Kejagung, dalam penjelasannya, Senin (1/2) menuduh mantan Pangdam Siliwangi dan eks Pangdam Udayana itu bersekongkol masing-masing bersama Benny Tjokrosaputro, dan Heru Hidayat terkait pengendalian, dan pengaturan transaksi pembelian saham MYRX, dan TRAM 2019-2020. Pembelian saham tersebut, dikatakan penyidik sebagai salah satu penyebab Asabri bobol, yang berujung pada kerugian negara.
Benny Tjokro, dan Heru Hidayat bukan nama baru dalam bisnis di bursa efek. Bos dari PT Hanson Internasional, dan Trada Alam Mineral itu, dalam kasus Asabri ini juga ditetapkan tersangka. Meskipun keduanya, saat ini, sedang menjalani pidana penjara seumur hidup atas vonis korupsi dan pencucian uang (TPPU), dalam kasus serupa di PT Asuransi Jiwasraya yang merugikan negara setotal Rp 16,8 triliun.
Dalam penyidikan Asabri, Jampidsus-Kejagung juga menetapkan satu swasta lainnya sebagai tersangka, yakni Lukman Purnomosidi, dirut PT Prima Jaringan.
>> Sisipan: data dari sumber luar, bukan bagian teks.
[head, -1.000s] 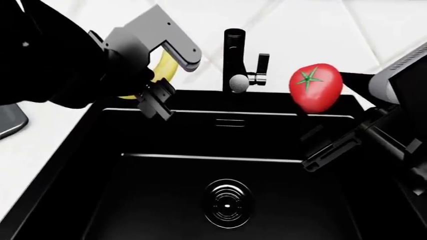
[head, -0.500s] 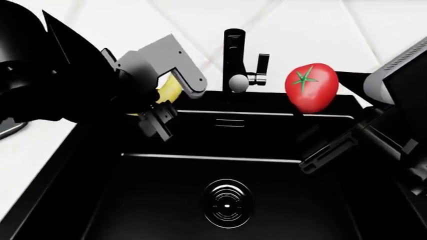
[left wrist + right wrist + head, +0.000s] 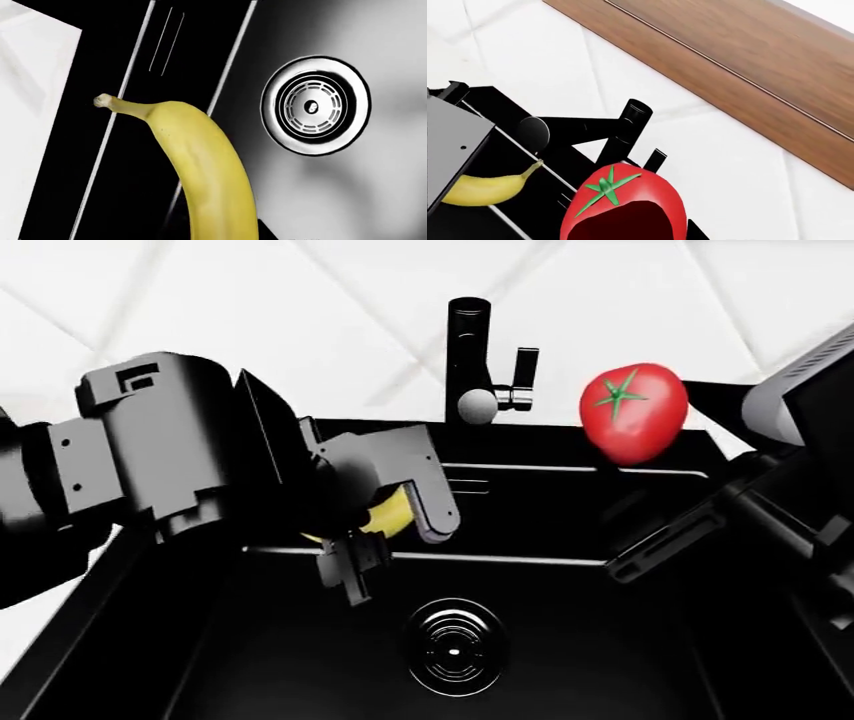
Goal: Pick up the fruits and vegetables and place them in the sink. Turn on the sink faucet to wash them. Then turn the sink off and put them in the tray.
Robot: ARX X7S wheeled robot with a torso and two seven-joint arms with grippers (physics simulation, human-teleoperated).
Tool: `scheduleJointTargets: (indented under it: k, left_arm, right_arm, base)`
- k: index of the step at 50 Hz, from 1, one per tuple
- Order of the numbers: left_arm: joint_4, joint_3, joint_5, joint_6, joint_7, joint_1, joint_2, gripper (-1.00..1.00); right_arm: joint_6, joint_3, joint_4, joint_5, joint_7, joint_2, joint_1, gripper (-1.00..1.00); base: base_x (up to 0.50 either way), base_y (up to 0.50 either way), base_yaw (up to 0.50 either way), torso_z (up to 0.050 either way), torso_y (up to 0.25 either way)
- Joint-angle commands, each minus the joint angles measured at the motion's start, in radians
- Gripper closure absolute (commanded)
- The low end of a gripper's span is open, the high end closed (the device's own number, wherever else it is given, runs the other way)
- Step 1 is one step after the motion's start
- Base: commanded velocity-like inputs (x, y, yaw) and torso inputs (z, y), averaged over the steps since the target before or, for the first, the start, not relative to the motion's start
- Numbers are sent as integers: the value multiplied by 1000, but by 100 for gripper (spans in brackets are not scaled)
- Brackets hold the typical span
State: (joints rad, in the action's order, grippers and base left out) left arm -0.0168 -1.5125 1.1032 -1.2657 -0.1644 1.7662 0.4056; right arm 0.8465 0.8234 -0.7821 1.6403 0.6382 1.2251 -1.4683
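Observation:
A curved yellow banana (image 3: 390, 518) hangs over the black sink (image 3: 587, 640), left of its round drain (image 3: 455, 645), with my left gripper (image 3: 390, 532) shut on it. In the left wrist view the banana (image 3: 207, 165) reaches out from the jaws above the basin floor, its stem toward the sink wall. The red tomato (image 3: 633, 410) with a green stem is held in the air over the sink's back right corner, my right gripper (image 3: 643, 465) shut on it. In the right wrist view the tomato (image 3: 620, 195) fills the space in front of the jaws. The black faucet (image 3: 469, 350) stands behind the sink, between the two fruits. The tray is out of view.
The faucet's side lever (image 3: 525, 370) points up, just left of the tomato. White counter (image 3: 334, 300) surrounds the sink. An overflow slot (image 3: 461, 483) sits in the back wall. A wooden strip (image 3: 747, 65) runs behind the counter. My bulky left arm (image 3: 147, 460) covers the sink's left rim.
My left arm has swung forward and down, carrying the banana from the sink's back left rim to above the basin. The right gripper with the tomato has barely shifted.

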Motion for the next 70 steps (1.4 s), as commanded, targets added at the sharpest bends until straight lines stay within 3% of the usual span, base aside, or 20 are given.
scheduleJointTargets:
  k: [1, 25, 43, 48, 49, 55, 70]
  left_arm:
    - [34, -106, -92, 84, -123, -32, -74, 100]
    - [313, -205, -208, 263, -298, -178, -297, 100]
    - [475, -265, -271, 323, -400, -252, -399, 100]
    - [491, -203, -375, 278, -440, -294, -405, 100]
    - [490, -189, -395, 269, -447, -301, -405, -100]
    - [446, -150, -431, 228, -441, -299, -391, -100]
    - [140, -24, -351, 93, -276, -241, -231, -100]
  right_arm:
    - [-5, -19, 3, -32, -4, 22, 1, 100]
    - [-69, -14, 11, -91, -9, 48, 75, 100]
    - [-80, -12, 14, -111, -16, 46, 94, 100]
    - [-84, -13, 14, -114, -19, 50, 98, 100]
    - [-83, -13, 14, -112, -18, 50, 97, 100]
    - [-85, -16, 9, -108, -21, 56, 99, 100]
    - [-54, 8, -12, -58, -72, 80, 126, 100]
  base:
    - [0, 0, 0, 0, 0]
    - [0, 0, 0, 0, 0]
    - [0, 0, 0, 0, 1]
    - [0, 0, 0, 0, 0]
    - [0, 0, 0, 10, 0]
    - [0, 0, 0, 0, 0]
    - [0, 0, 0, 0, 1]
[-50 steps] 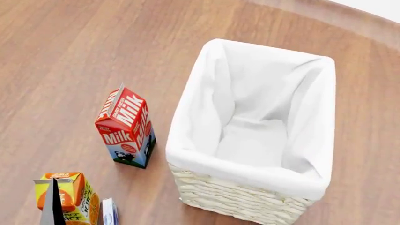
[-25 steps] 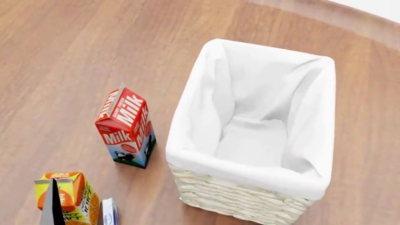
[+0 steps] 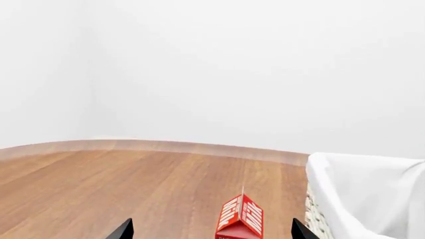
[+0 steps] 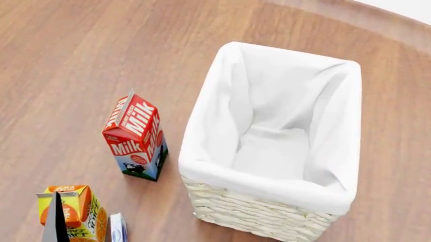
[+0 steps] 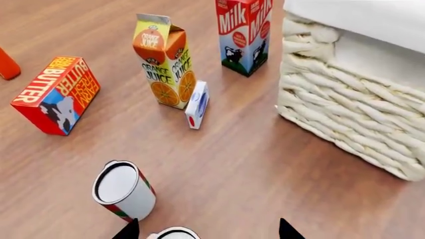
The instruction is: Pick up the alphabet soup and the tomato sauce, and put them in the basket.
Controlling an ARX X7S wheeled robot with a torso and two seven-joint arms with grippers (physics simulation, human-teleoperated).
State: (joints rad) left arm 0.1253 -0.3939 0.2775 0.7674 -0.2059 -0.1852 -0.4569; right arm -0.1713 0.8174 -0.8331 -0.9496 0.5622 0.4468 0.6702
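Observation:
The tomato sauce (image 5: 123, 190), a can with red and green stripes and a pale top, stands upright on the wood just outside my right gripper's fingertip (image 5: 127, 230). Between the wide-apart fingertips of my open right gripper (image 5: 206, 232) shows the pale rim of a second can (image 5: 174, 233); its label is hidden, so I cannot tell whether it is the alphabet soup. The basket (image 4: 259, 212), cream wicker with white lining, has nothing in it in the head view; its wall (image 5: 345, 119) is ahead of the right gripper. My left gripper (image 3: 211, 234) is open and holds nothing, aimed at the milk carton.
A milk carton (image 4: 133, 136) stands left of the basket. An orange juice carton (image 5: 166, 62), a small white-and-blue box (image 5: 196, 104), a butter box (image 5: 54, 94) and an orange-red bottle's edge (image 5: 7, 64) stand around. A dark fingertip (image 4: 56, 222) overlaps the juice carton.

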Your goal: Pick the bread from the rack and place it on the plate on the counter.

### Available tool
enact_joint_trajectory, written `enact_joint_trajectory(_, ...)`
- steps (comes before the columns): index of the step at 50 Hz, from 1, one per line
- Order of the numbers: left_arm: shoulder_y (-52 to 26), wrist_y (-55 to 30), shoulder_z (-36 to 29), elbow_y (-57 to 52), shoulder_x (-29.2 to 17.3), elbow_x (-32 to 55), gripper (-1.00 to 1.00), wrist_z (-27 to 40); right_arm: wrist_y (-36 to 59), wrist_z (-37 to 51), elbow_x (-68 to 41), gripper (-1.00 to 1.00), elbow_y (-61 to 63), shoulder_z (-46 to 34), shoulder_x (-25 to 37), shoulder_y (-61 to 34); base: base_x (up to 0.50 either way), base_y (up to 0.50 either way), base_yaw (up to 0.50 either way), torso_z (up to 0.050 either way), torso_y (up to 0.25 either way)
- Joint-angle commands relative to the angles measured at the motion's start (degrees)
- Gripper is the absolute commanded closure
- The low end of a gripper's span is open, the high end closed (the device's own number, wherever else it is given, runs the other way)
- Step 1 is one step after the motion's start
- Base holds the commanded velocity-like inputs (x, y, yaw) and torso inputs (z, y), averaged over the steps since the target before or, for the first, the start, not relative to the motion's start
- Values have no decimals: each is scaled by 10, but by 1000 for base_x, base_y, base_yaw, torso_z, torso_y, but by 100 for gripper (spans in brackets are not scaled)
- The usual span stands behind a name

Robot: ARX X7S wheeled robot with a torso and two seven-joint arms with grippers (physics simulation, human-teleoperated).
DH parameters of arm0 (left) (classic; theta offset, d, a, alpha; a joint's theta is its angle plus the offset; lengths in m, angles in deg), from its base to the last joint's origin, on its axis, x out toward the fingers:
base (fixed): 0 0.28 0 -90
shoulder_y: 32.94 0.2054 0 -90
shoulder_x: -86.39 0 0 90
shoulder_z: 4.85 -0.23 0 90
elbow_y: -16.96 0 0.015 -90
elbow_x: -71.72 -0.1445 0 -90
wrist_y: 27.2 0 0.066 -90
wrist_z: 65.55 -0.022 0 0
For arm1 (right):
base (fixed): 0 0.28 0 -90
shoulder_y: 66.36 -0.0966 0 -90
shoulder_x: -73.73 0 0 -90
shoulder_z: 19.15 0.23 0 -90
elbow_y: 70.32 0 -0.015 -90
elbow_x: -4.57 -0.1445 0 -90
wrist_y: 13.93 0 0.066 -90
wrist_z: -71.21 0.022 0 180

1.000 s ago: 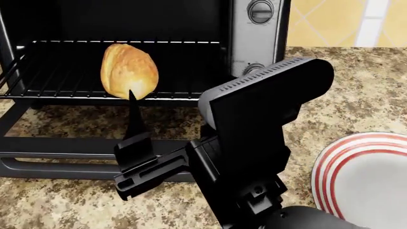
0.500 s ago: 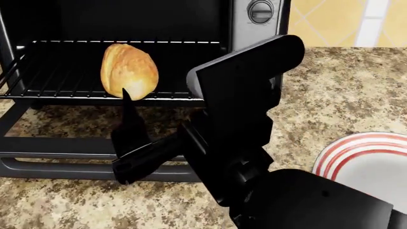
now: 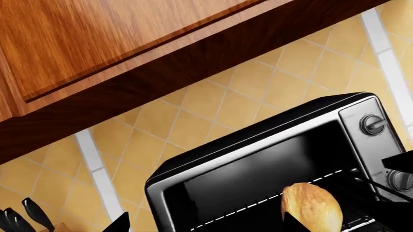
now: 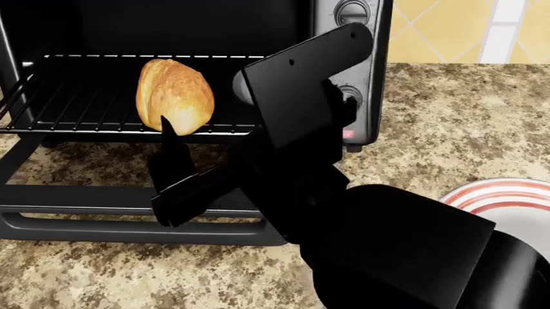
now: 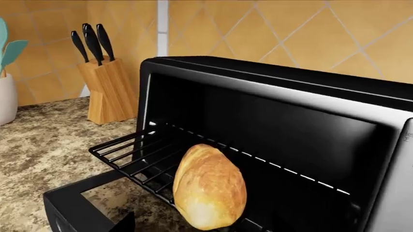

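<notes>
The bread (image 4: 174,95) lies on the black wire rack (image 4: 77,103) inside the open toaster oven, on the speckled counter (image 4: 464,109). My right gripper (image 4: 206,154) is open just in front of the rack. One finger (image 4: 169,145) points up at the bread's near end; the other is hidden behind my arm. In the right wrist view the bread (image 5: 210,186) is close ahead on the rack (image 5: 139,154), with one fingertip (image 5: 123,223) beside it. The plate (image 4: 503,192) shows at the right, partly covered by my arm. My left gripper (image 3: 206,227) is open and empty, away from the oven; the bread (image 3: 311,208) shows far off.
The oven door (image 4: 86,212) hangs open and flat over the counter in front of the rack. The oven's knobs (image 4: 352,11) are at its right. A knife block (image 5: 106,89) and a white jar (image 5: 7,96) stand to the oven's left. A wooden cabinet (image 3: 96,38) hangs above.
My right arm has moved forward and left toward the oven. Its wrist now covers the oven's lower knob and more of the plate. The bread has not moved.
</notes>
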State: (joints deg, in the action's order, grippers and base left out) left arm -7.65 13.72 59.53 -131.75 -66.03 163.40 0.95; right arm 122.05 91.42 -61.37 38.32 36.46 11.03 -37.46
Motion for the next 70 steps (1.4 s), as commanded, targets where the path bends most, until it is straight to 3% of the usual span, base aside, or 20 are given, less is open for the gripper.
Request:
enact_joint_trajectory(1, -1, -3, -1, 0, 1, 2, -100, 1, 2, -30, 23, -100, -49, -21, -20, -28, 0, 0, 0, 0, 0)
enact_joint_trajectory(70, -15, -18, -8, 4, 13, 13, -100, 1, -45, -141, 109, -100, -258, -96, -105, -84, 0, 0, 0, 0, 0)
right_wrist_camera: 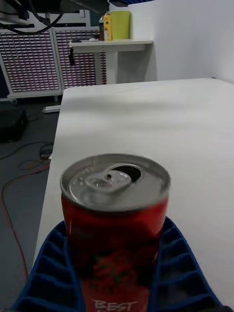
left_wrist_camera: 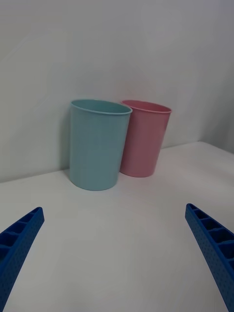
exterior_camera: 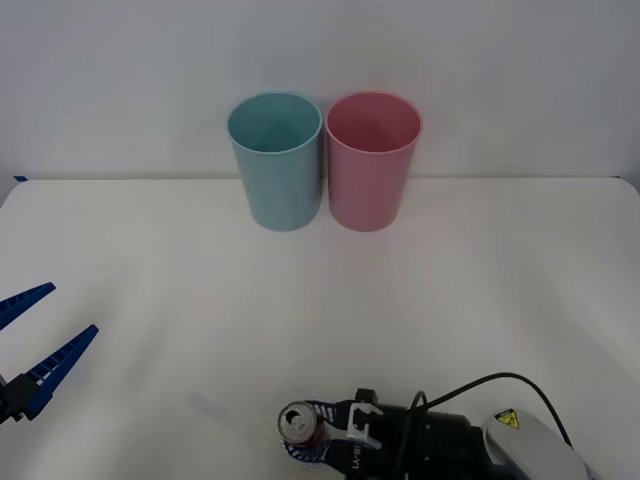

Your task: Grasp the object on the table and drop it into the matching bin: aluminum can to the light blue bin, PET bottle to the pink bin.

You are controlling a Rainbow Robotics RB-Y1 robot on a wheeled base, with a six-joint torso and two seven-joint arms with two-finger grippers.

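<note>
The aluminum can point(exterior_camera: 298, 422), small and red with a silver lid and pull tab, stands upright near the table's point(exterior_camera: 450, 280) front edge. My right gripper point(exterior_camera: 309, 434) is shut on it, one blue finger against each side. In the right wrist view the can point(right_wrist_camera: 115, 209) sits between those ribbed fingers point(right_wrist_camera: 180, 273). The light blue bin point(exterior_camera: 275, 160) and the pink bin point(exterior_camera: 372, 160) stand side by side at the back of the table, far from the can. My left gripper point(exterior_camera: 35, 340) hangs open at the left edge, holding nothing. It faces the light blue bin point(left_wrist_camera: 97, 144) and the pink bin point(left_wrist_camera: 144, 139).
A white wall rises right behind the bins. Beyond the table's left edge point(right_wrist_camera: 58, 136) are dark floor with cables, drawer racks point(right_wrist_camera: 34, 58) and a side desk point(right_wrist_camera: 109, 46). A black cable point(exterior_camera: 480, 385) loops over my right arm.
</note>
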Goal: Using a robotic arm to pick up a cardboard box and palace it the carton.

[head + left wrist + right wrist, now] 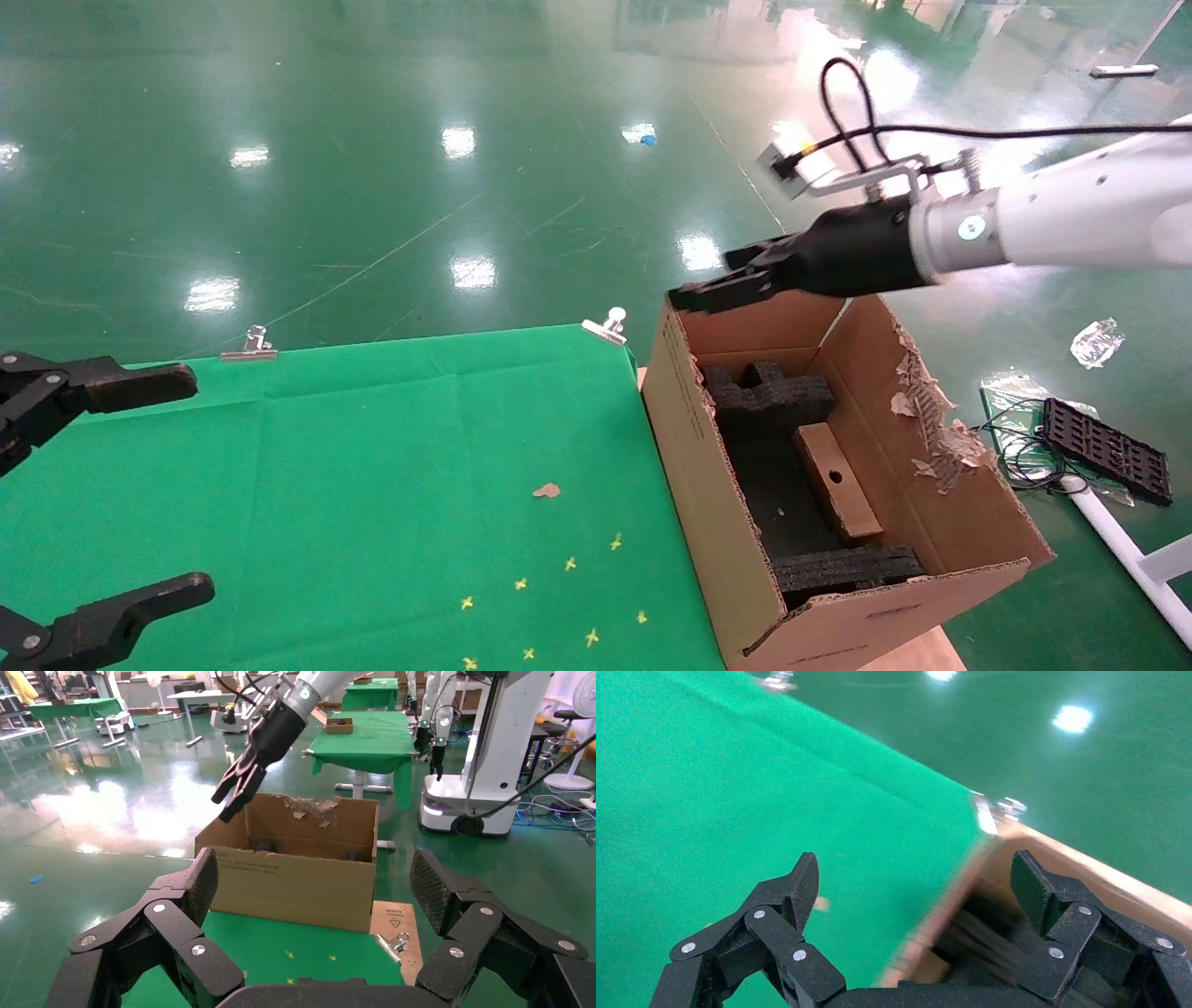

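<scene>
The small cardboard box lies inside the carton, between black foam blocks, its narrow side with the round hole facing up. My right gripper on the white robotic arm is open and empty, above the carton's far left corner; it also shows in the left wrist view. In the right wrist view its fingers straddle the carton's wall. My left gripper is open and empty, parked over the table's left edge; the carton stands ahead of it.
The green cloth table bears small yellow marks and a paper scrap. Metal clips hold the cloth's far edge. The carton's right flap is torn ragged. A black tray and cables lie on the floor to the right.
</scene>
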Controlling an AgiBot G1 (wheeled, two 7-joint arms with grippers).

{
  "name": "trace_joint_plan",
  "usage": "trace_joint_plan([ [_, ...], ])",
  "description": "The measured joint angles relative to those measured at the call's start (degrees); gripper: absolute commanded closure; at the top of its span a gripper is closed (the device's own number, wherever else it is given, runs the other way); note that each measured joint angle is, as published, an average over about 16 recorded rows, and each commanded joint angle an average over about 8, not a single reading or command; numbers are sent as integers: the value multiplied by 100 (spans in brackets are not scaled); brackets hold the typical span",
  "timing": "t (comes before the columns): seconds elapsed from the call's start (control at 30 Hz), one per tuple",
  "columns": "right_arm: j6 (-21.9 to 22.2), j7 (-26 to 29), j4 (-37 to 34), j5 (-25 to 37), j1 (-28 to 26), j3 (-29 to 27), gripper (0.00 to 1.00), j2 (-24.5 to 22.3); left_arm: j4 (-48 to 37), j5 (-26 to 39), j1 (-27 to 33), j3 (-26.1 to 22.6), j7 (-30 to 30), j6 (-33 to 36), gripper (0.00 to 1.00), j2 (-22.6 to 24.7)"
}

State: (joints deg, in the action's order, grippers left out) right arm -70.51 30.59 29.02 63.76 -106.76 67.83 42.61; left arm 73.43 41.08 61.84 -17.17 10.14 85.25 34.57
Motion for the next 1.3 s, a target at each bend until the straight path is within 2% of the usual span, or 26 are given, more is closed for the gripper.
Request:
trace_joint_plan([
  [1.3, -1307, -1707, 3834, -1884, 3889, -4457, 0, -653, 0, -8, 3, -11, -6, -4, 0, -4],
])
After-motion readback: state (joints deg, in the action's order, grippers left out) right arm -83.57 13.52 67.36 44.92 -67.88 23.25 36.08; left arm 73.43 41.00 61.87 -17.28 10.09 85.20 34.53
Adapun tersangka lain dari jajaran direksi. Yakni tersangka Hari Setiono selaku Direktur Investasi Asabri 2013-2019, juga Bachtiar Efendi mantan Direktur Keuangan Asabri 2008-2014, serta Ilham W Siregar (IWS) Kepala Divisi Investasi Asabri 2012-2017.
Terkait penyidikan kasus Asabri ini, Ferry melanjutkan, Sonny berjanji untuk mengungkap masalah yang sebenarnya agar terang-benderang di penyidikan maupun di pengadilan. Termasuk dikatakan Ferry, janji Sonny untuk membeberkan proses transaksi, dan pengendalian, serta pembelian saham, maupun reksadana yang dianggap bermasalah.
“Pak Sonny, tidak pernah mengeluarkan kebijakan baru untuk pembelian saham baru. Saham-saham yang bermasalah itu (MYRX-TRAM), sudah ada sebelum beliau (Sonny) menjadi dirut. Beliau hanya melanjutkan transaksi dari direksi-direksi sebelumnya untuk recovering (pemulihan),” kata Ferry.
Sebab itu, Ferry meyakinkan, kliennya merasa tak bersalah dalam pengambilan keputusan melanjutkan proses transaksi atas pembelian saham-saham yang sudah ditentukan oleh direksi sebelumnya. “Jadi, yang dilakukan Pak Sonny itu, perpanjangan transaksi. Karena Asabri sebelumnya sudah rugi, beliau memperpanjang pembelian itu, untuk mengembalikan kerugian,” terang Ferry.
Menurut Ferry, Sonny berencana untuk mengajukan diri sebagai justice collaborator (JC). Pun, akan resmi mendaftarkan diri ke Lembaga Perlindungan Saksi dan Korban (LPSK), untuk mengungkap kasus yang menjeratnya itu.